→ WHAT TO PRODUCE
For the listing that follows, report how many lines contain the string "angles", giving the number alone.

→ INFORMATION SUPPLIED
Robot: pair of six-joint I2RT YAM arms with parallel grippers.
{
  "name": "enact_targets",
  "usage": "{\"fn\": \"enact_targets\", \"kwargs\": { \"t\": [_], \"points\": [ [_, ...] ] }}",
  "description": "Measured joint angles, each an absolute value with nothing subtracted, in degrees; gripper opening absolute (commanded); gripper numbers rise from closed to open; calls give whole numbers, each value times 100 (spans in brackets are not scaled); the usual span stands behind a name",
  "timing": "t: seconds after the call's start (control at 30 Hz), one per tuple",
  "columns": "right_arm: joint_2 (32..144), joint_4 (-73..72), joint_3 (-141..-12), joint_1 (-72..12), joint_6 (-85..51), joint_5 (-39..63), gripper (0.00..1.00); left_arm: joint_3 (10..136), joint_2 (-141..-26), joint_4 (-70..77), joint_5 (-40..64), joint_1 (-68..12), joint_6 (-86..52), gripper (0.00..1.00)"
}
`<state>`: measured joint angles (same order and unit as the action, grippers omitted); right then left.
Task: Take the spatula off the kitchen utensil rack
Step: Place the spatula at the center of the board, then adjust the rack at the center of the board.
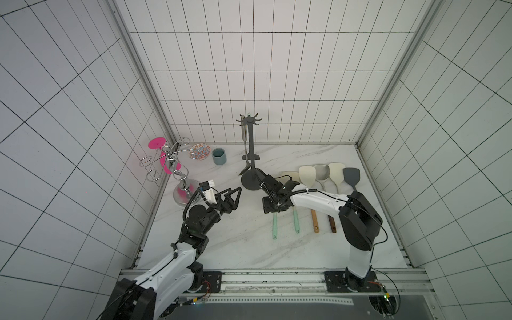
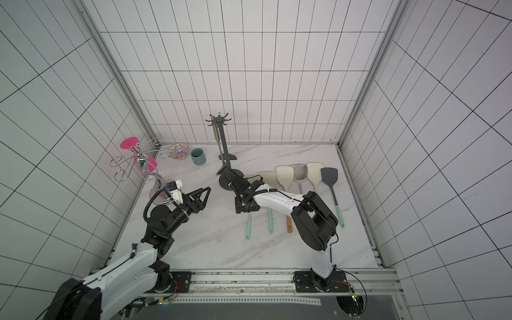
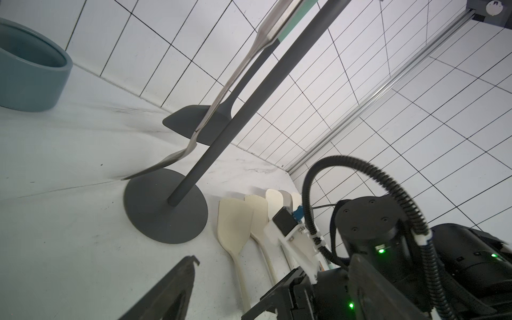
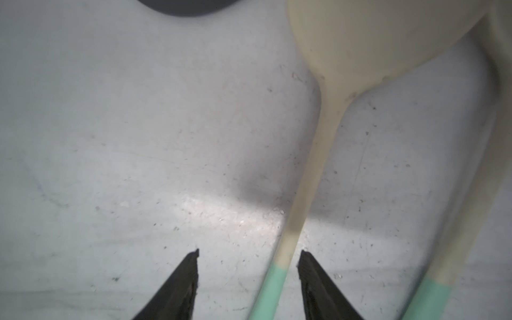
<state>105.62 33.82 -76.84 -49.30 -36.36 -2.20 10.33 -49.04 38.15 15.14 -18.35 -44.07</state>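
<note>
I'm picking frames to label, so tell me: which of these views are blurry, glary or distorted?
Right wrist view: soft throughout, the cream spatula blade smeared, a bright glare patch on the table beside a dark shadow. Left wrist view: sharp on the kitchen utensil rack, wide-angle stretch at the edges. Both top views: crisp, evenly lit, walls fanning outward from the wide lens.

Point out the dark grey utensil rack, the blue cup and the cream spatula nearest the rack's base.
dark grey utensil rack (image 1: 251,138): a top view, on its pole.
blue cup (image 1: 219,160): a top view, on its outer wall.
cream spatula (image 4: 346,41): right wrist view, on its blade.
</note>
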Motion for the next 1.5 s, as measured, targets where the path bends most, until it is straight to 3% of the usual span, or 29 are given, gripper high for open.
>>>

→ YOUR RESPONSE
2